Task to carry out: Write out the listing beneath this instruction in its entirety, exactly as it reads.
◆ ◆ ◆ ◆
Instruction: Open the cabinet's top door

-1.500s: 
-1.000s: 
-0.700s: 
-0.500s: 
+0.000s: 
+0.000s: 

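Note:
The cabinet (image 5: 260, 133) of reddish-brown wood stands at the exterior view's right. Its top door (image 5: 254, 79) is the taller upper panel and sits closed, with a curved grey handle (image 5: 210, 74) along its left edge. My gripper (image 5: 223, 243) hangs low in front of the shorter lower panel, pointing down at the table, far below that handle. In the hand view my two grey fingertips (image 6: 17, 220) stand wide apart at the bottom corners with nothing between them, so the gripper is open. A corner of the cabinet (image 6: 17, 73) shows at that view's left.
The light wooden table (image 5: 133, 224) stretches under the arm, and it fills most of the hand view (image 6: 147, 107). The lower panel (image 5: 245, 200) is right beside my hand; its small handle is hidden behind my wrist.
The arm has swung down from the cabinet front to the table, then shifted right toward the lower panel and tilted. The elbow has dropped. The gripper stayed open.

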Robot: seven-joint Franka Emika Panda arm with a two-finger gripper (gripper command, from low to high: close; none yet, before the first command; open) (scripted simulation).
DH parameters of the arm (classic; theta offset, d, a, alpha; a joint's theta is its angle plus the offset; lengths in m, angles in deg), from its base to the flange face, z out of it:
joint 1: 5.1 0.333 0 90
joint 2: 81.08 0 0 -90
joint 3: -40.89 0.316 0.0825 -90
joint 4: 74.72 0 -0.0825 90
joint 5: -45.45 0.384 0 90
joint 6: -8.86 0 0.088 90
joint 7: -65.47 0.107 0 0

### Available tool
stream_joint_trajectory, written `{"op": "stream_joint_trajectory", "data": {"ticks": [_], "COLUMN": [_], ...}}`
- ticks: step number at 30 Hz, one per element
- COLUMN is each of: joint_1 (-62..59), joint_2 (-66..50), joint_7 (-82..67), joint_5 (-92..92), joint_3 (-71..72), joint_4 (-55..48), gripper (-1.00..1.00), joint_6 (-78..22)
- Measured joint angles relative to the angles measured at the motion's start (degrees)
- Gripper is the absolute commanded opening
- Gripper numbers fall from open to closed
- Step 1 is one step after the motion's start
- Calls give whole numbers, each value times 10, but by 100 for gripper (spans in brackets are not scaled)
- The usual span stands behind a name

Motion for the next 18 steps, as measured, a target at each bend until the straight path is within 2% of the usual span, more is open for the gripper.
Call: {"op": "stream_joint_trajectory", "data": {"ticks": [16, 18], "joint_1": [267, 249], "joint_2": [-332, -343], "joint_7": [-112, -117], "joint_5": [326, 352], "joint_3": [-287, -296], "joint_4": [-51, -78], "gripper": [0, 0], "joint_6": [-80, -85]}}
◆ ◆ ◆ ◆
Solution to this problem:
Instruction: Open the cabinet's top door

-1.500s: 
-1.000s: 
-0.700s: 
-0.500s: 
+0.000s: 
+0.000s: 

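Note:
The cabinet (image 5: 260, 133) of reddish-brown wood stands at the exterior view's right. Its top door (image 5: 254, 79) is the taller upper panel and sits closed, with a curved grey handle (image 5: 210, 74) along its left edge. My gripper (image 5: 223, 243) hangs low in front of the shorter lower panel, pointing down at the table, far below that handle. In the hand view my two grey fingertips (image 6: 17, 220) stand wide apart at the bottom corners with nothing between them, so the gripper is open. A corner of the cabinet (image 6: 17, 73) shows at that view's left.
The light wooden table (image 5: 133, 224) stretches under the arm, and it fills most of the hand view (image 6: 147, 107). The lower panel (image 5: 245, 200) is right beside my hand; its small handle is hidden behind my wrist.
The arm has swung down from the cabinet front to the table, then shifted right toward the lower panel and tilted. The elbow has dropped. The gripper stayed open.
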
Robot: seven-joint Franka Emika Panda arm with a two-finger gripper (gripper command, from low to high: close; none yet, before the first command; open) (scripted simulation).
DH parameters of the arm (classic; theta offset, d, a, alpha; a joint's theta is its angle plus the offset; lengths in m, angles in deg), from its base to the flange face, z out of it:
joint 1: 5.1 0.333 0 90
joint 2: 81.08 0 0 -90
joint 3: -40.89 0.316 0.0825 -90
joint 4: 74.72 0 -0.0825 90
joint 5: -45.45 0.384 0 90
joint 6: -8.86 0 0.088 90
joint 7: -65.47 0.107 0 0

### Available tool
stream_joint_trajectory, written `{"op": "stream_joint_trajectory", "data": {"ticks": [_], "COLUMN": [_], ...}}`
- ticks: step number at 30 Hz, one per element
- COLUMN is each of: joint_1 (-62..59), joint_2 (-66..50), joint_7 (-82..67), joint_5 (-92..92), joint_3 (-71..72), joint_4 (-55..48), gripper (-1.00..1.00), joint_6 (-78..22)
- Measured joint angles relative to the angles measured at the motion's start (degrees)
- Gripper is the absolute commanded opening
- Gripper numbers fall from open to closed
- Step 1 is one step after the motion's start
- Calls give whole numbers, each value times 10, but by 100 for gripper (spans in brackets are not scaled)
- The usual span stands behind a name

Motion for the next 18 steps, as measured, a target at each bend until the straight path is within 2% of the usual span, more is open for the gripper.
Call: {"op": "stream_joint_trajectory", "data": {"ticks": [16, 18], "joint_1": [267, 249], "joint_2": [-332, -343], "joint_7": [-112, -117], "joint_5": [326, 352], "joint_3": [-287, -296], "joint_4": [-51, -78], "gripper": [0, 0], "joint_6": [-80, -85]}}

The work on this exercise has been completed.